Hace diez años, en nuestra parroquia de la Anunciación (Serviten, Viena) me confiaron el camino de preparación a la confirmación para jóvenes. El número de confirmandos suele ser elevado gracias a la presencia de tres colegios cercanos a la parroquia. En dos de ellos Giovanni Micco y yo damos clases de religión. Normalmente, los chicos vuelven a la parroquia siete años después de haber hecho la primera comunión, con trece y catorce años. Entre medias la mayoría de ellos hacen religión en el colegio, el lugar, desde hace décadas, al que se ha relegado la formación espiritual de niños y jóvenes católicos austriacos. Por tanto, para muchos de ellos la confirmación supone volver a tener contacto con la vida cristiana.
Hace dos años, los chicos que se confirmaban eran unos cuarenta y, a la mayoría, más que la fe, les interesaba pasar el rato entre risas y bromas. Pasamos un fin de semana juntos en un monasterio a orillas del Danubio cerca de Viena. Hablamos sobre el sentido de la vida y de Dios. En general, siempre intentamos que piensen, que en ellos emerjan las preguntas que llevan dentro. En una de las actividades propuestas tenían que escribir en un folio qué les gustaría pedir a Dios. Entonces, muchos de ellos nos confiaron sus deseos más importantes. Uno de ellos escribió: «a Dios no le pido nada, porque en mi opinión Dios no existe». Una catequista, interpelada por esta frase, me la leyó. Este chico −llamémoslo Thomas− en el colegio iba a ética, no a religión. Junto a otros educadores nos preguntamos qué se estaba haciendo en el grupo de preparación a la cuaresma.
Unas semanas más tarde, me crucé con él en el pasillo del colegio y tuvimos un breve diálogo. Le dije: «Thomas, no pretendo que ya tengas claras tus ideas sobre Dios y la fe. Puedes venir igualmente a catequesis. Lo importante es que te tomes realmente en serio la propuesta que hacemos y que estés abierto a la posibilidad de que Dios pueda existir y que la fe pueda ser para ti también».

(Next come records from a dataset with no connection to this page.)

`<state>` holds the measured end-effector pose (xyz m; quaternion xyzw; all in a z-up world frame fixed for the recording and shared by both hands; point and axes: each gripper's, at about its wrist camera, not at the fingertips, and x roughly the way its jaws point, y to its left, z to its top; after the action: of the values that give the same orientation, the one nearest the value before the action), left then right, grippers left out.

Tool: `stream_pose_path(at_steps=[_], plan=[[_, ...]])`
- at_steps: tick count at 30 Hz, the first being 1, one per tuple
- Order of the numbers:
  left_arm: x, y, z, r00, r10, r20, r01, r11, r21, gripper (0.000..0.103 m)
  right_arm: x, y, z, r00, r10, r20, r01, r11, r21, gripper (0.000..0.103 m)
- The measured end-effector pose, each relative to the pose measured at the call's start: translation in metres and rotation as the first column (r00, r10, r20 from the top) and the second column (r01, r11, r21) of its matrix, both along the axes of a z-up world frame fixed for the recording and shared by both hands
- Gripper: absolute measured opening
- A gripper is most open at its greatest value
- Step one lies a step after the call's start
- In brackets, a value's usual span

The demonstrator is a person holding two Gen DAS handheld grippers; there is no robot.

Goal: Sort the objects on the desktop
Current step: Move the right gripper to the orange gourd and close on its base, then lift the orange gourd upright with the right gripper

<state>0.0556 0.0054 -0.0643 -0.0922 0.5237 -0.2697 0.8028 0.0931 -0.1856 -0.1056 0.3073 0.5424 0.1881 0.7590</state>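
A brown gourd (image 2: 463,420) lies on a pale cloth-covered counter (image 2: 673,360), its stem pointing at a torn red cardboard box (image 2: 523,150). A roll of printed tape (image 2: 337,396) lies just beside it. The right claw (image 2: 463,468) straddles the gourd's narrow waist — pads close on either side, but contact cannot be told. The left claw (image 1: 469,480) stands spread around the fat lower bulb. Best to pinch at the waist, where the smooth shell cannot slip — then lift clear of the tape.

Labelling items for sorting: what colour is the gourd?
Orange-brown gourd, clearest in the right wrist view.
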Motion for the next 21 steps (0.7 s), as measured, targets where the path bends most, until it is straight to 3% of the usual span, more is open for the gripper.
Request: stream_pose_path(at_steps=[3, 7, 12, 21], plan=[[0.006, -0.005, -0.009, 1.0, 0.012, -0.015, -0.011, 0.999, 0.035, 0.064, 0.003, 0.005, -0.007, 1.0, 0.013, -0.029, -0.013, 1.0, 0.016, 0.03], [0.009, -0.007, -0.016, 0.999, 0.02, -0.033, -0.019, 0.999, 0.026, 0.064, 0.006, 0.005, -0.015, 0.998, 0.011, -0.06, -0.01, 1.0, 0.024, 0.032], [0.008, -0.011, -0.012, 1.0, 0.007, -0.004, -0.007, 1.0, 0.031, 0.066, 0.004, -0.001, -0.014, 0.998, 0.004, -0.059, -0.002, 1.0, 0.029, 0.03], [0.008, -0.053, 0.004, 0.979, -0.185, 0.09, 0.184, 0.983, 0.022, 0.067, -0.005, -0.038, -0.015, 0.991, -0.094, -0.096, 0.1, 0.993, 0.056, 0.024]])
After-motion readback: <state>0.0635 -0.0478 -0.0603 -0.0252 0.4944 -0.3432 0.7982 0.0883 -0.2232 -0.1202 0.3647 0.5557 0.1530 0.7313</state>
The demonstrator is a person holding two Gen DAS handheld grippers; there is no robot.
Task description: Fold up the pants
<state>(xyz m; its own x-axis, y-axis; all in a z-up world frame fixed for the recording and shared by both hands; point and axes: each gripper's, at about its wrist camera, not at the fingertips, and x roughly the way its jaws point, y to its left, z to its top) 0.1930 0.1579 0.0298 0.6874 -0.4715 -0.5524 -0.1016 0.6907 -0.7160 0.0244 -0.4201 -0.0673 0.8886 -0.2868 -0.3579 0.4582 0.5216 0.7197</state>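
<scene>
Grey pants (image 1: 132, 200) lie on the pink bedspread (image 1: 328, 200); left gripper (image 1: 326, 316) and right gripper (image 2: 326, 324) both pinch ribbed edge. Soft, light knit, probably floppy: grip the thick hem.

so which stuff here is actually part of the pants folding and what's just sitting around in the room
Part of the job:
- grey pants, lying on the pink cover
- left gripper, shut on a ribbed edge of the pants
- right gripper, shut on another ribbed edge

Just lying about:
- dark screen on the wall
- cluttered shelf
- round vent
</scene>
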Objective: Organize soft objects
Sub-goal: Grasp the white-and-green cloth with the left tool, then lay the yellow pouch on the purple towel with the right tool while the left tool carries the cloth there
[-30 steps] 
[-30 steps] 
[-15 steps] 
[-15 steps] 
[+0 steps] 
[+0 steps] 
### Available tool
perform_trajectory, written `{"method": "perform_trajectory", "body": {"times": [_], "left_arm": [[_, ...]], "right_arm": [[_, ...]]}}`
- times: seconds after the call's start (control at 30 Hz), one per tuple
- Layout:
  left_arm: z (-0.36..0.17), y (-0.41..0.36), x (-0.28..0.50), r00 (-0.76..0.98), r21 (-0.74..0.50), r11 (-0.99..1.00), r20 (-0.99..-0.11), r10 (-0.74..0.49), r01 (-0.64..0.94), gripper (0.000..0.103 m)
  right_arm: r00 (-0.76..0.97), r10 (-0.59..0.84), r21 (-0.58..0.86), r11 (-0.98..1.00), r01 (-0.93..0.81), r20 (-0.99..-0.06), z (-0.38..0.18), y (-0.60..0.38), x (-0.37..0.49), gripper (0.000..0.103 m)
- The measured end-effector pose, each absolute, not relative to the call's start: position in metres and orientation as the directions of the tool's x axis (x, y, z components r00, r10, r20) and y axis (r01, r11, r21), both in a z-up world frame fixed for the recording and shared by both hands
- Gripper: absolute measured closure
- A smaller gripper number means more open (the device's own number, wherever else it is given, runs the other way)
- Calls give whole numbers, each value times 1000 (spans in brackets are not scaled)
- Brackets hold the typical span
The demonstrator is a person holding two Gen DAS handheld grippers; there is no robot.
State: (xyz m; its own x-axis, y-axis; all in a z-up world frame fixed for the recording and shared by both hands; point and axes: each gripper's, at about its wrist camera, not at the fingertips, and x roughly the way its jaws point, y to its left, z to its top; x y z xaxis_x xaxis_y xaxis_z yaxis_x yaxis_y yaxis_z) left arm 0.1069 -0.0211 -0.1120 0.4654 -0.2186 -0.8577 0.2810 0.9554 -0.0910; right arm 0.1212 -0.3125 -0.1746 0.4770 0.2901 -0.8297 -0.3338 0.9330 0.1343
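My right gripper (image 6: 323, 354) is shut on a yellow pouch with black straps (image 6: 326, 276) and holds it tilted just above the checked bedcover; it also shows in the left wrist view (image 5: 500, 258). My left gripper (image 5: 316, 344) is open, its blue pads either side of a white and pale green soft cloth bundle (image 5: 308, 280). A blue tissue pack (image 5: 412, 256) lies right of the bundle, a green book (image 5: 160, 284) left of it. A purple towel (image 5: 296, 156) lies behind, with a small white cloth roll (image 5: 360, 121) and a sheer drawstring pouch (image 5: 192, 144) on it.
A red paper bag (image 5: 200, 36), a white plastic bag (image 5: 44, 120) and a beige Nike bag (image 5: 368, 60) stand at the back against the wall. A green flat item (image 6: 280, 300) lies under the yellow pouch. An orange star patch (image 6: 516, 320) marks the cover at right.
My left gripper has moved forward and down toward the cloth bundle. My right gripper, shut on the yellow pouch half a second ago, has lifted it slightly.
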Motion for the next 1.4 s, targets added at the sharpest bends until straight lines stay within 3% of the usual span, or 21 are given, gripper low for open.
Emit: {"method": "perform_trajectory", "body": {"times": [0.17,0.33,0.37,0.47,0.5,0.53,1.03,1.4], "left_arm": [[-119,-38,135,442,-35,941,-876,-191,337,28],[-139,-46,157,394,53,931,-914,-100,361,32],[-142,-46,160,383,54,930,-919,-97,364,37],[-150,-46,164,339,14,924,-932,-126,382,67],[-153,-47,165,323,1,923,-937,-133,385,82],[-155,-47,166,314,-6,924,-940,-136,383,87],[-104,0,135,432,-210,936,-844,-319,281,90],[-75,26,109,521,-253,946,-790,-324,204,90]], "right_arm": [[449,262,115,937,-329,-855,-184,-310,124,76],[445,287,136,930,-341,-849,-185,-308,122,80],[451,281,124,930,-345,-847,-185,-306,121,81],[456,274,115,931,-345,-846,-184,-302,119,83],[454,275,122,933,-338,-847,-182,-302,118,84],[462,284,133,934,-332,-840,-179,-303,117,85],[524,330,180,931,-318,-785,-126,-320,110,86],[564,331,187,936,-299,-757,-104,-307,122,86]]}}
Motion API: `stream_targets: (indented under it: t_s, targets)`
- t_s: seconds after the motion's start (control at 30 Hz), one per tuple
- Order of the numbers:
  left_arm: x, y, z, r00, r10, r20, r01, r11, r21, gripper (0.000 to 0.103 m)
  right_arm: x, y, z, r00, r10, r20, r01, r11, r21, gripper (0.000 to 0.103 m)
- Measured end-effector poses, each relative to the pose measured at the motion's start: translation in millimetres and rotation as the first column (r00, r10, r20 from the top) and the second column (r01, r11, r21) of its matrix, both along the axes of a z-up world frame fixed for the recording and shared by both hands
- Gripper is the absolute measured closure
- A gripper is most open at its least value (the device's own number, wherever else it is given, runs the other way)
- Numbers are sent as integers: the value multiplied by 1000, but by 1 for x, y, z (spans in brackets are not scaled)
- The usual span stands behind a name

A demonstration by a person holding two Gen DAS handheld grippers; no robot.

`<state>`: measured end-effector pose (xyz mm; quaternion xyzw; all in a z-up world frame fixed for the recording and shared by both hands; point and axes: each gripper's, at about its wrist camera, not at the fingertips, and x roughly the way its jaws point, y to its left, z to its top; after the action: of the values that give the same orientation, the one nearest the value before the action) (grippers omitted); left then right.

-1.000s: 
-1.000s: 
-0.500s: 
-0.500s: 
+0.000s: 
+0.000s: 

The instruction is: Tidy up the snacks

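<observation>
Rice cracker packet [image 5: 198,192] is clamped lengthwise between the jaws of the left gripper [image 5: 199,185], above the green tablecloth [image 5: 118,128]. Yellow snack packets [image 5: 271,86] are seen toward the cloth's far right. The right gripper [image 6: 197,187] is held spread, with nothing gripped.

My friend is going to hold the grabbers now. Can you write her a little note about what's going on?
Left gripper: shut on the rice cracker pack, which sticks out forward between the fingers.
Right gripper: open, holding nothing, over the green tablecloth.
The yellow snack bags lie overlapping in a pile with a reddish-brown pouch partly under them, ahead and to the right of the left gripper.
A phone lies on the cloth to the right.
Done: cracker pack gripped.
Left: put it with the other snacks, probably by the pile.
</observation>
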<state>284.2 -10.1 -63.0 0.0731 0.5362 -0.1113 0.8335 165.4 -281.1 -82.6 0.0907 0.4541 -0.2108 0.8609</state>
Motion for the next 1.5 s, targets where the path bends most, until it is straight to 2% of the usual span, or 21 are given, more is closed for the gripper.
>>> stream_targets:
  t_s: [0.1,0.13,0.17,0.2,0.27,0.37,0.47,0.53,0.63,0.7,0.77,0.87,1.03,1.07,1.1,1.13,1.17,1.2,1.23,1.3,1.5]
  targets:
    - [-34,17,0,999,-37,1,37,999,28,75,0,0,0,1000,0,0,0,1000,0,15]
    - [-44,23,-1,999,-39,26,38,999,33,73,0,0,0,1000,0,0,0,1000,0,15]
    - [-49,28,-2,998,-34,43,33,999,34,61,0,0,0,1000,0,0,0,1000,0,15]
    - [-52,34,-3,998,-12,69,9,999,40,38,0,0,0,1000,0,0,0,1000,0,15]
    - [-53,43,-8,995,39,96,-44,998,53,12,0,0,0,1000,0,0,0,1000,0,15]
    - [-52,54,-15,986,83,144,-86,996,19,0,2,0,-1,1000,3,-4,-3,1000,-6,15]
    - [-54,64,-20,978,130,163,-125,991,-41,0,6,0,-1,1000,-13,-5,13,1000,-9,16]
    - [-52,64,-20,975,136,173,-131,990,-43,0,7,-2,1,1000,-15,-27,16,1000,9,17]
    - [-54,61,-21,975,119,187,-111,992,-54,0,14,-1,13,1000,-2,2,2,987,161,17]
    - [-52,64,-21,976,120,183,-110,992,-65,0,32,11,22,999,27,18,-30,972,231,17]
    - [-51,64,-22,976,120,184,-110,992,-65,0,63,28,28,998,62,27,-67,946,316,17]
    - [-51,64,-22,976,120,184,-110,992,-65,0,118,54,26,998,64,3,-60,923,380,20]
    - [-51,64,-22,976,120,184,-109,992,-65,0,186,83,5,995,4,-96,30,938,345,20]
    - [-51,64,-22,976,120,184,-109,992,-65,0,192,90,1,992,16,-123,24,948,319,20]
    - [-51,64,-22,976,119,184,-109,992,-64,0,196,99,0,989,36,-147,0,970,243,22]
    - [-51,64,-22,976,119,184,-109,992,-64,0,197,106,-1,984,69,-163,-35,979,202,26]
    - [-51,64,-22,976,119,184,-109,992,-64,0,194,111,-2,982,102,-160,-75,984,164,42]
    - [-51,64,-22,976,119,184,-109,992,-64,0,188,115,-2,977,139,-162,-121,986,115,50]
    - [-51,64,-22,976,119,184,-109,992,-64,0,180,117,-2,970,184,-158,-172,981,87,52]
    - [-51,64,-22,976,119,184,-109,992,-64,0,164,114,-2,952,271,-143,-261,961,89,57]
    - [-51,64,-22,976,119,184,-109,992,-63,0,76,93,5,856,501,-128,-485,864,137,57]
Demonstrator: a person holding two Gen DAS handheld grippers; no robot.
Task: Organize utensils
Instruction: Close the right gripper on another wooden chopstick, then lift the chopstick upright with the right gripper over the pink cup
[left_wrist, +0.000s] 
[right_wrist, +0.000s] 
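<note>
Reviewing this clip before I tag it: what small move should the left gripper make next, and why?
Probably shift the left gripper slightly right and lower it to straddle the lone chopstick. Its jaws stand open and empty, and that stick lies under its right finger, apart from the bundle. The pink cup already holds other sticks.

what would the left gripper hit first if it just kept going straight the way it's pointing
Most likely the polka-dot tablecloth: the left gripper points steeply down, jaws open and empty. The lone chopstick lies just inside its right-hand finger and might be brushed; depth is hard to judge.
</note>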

El cómo y el cuándo no están en nuestras manos, pero he entendido que siempre existe la posibilidad
Fueron pasando los meses y Thomas venía siempre. La relación con el grupo, tan grande y variado, no siempre era fácil. Respecto a algunos de ellos, muchas veces nos preguntábamos por qué venían. En cambio, a otros sí les interesaba venir. Del recorrido que hicimos recuerdo especialmente los testimonios que hubo de universitarios a los que invitamos a contar la relación que vivían entre lo que hacían y la fe. Al final del año todos hicieron la confirmación, administrada por el abad del monasterio benedictino cercano a nuestra parroquia.
Pasó el verano y empezó el curso siguiente. Un domingo, me paró Giovanni después de la misa de diez −que suele celebrar él−, y me dijo: «Matteo, desde hace unas semanas veo siempre a un chico que se sienta en la segunda fila. ¿Sabes quién es?». Hice un repaso mental y pensé en los chicos que habían pasado por la parroquia durante los últimos años que podrían ir a misa, pero la descripción no cuadraba. Unas semanas más tarde, concelebré en la misa de diez con Giovanni. Entonces, lo vi ahí, en la segunda fila. Asombrado, reconocí a Thomas, el chico que ni siquiera creía en Dios. Ahora va a misa solo todos los domingos y suele ir a las iniciativas de GS, el grupo de jóvenes del movimiento de Comunión y Liberación que ha surgido hace poco en Viena. No sabemos lo que puede haber en el corazón de estos chicos. Podemos ofrecerles las ocasiones para acercarse a Dios y dejar que se encuentren con él. El cómo y el cuándo no están en nuestras manos. He entendido que les puede suceder a todos, que siempre existe la posibilidad.